I 've solved the problem below but its incorrect. Could yo help me to find the mistake please, cause I can't see it.

$sinx + \sqrt{3}cosx=1$

$sin x=1- \sqrt{3} cosx$

$sin ^{2} x+cos ^{2}x=1$

$\left(1- \sqrt{3}cos x \right) ^{2}+cos ^{2} x=1$

$1+3cos ^{2}x-2 \sqrt{3}cos x +cos ^{2}x-1=0$

$4cos ^{2} x-2 \sqrt{3}cos x=0$

$cos x \left(4cos x-2 \sqrt{3} \right)=0$

$cos x =0 \vee 4cos x -2 \sqrt{3}=0$

$cos x =0 \vee cos x = \frac{ \sqrt{3} }{2}$

$x= \frac{\Pi}{2}+k\Pi \vee x= \frac{\Pi}{6}+2k\Pi \vee x=- \frac{\Pi}{6}+2k\Pi$

That's what I've got. However the solution should be as follows:

$x=- \frac{\Pi}{6}+2k\Pi \vee x= \frac{\Pi}{2}+2k\Pi$

Thanks for discovering the mistake.

2. Originally Posted by achacy
I 've solved the problem below but its incorrect. Could yo help me to find the mistake please, cause I can't see it.

$sinx + \sqrt{3}cosx=1$

$sin x=1- \sqrt{3} cosx$

$sin ^{2} x+cos ^{2}x=1$

$\left(1- \sqrt{3}cos x \right) ^{2}+cos ^{2} x=1$

$1+3cos ^{2}x-2 \sqrt{3}cos x +cos ^{2}x-1=0$

$4cos ^{2} x-2 \sqrt{3}cos x=0$

$cos x \left(4cos x-2 \sqrt{3} \right)=0$

$cos x =0 \vee 4cos x -2 \sqrt{3}=0$

$cos x =0 \vee cos x = \frac{ \sqrt{3} }{2}$

$x= \frac{\Pi}{2}+k\Pi \vee x= \frac{\Pi}{6}+2k\Pi \vee x=- \frac{\Pi}{6}+2k\Pi$

That's what I've got.

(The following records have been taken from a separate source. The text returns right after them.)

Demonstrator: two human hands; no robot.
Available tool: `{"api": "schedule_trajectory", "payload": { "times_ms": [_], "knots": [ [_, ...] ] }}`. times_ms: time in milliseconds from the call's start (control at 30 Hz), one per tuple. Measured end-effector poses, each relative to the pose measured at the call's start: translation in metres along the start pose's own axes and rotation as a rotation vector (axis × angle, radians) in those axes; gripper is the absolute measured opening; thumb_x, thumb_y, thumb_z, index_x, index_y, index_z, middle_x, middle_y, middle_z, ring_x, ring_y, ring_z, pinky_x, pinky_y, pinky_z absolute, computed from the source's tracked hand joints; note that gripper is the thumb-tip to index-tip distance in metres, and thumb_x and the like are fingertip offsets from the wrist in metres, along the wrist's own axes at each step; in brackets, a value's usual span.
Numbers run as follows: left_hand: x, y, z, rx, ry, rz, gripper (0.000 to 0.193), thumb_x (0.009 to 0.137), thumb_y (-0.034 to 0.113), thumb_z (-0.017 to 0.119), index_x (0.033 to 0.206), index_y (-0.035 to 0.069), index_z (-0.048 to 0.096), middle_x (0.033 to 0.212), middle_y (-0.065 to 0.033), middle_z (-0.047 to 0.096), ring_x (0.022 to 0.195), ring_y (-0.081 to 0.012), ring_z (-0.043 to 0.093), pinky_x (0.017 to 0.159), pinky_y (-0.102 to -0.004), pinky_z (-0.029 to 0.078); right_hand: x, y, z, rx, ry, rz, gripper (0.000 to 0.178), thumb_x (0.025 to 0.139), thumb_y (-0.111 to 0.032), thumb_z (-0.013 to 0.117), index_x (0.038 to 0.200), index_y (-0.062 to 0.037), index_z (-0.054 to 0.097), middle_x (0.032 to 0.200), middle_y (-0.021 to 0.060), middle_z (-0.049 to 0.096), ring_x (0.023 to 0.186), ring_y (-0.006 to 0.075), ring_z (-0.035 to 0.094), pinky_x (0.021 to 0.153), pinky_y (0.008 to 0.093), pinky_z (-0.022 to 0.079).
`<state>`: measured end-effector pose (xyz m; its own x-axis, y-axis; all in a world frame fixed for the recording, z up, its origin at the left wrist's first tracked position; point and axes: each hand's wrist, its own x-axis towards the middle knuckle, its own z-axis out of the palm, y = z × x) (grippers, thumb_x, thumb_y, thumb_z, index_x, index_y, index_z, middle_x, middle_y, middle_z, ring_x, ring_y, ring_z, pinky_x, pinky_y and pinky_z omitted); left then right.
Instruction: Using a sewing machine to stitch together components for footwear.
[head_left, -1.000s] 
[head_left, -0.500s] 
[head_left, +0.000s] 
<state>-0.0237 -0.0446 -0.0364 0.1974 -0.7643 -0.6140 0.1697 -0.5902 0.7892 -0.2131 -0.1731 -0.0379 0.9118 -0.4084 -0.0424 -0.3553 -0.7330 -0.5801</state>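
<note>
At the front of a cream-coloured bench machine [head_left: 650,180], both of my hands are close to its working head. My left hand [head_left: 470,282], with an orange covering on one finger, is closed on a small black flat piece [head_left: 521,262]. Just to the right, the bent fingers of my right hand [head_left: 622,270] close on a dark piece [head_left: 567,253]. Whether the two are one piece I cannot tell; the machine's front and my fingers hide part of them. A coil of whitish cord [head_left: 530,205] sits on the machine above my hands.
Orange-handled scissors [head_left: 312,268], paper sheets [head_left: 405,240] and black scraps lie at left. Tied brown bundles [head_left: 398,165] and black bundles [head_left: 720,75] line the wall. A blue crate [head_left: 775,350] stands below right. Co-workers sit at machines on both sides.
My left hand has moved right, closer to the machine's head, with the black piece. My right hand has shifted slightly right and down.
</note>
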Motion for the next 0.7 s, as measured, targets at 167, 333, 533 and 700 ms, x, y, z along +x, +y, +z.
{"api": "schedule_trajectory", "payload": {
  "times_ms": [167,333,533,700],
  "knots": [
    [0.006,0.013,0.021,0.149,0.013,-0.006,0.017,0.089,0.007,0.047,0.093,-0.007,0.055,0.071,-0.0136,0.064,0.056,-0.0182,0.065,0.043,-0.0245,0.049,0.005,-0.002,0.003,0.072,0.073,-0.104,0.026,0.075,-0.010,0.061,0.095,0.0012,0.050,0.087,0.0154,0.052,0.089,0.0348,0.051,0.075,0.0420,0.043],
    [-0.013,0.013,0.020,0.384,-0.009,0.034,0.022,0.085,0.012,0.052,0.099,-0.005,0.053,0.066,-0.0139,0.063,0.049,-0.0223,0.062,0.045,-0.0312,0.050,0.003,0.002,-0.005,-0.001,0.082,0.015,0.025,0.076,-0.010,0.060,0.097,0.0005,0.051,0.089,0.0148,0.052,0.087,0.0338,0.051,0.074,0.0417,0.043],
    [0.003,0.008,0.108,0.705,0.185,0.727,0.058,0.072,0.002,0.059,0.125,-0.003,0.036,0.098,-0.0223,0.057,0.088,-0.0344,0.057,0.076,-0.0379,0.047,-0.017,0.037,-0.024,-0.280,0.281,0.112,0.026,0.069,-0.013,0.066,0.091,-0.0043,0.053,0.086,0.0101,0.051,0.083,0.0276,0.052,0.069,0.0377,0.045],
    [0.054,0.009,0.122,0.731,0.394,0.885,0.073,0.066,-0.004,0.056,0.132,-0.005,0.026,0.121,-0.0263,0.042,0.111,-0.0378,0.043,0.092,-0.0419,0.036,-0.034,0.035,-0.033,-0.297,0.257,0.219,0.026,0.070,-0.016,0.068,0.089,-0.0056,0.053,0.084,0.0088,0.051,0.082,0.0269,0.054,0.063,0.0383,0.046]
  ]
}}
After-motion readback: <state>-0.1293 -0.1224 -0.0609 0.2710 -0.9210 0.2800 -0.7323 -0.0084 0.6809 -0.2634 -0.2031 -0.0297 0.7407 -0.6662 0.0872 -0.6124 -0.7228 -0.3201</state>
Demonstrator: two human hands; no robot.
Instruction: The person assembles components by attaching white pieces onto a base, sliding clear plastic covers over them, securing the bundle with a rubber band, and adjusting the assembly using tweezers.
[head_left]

However the solution should be as follows:

$x=- \frac{\Pi}{6}+2k\Pi \vee x= \frac{\Pi}{2}+2k\Pi$

Thanks for discovering the mistake.
When squaring both sides of an equation extraneous solutions can be introduced. The solutions you got therefore need to be checked by substitution in the original equation. You will find some satisfy it and some don't .......

3. $\frac{\pi}{6}$ an extraneous solution ...

$\sin\left(\frac{\pi}{6}\right) + \sqrt{3}\cos\left(\frac{\pi}{6}\right) = \frac{1}{2} + \frac{3}{2} \neq 1$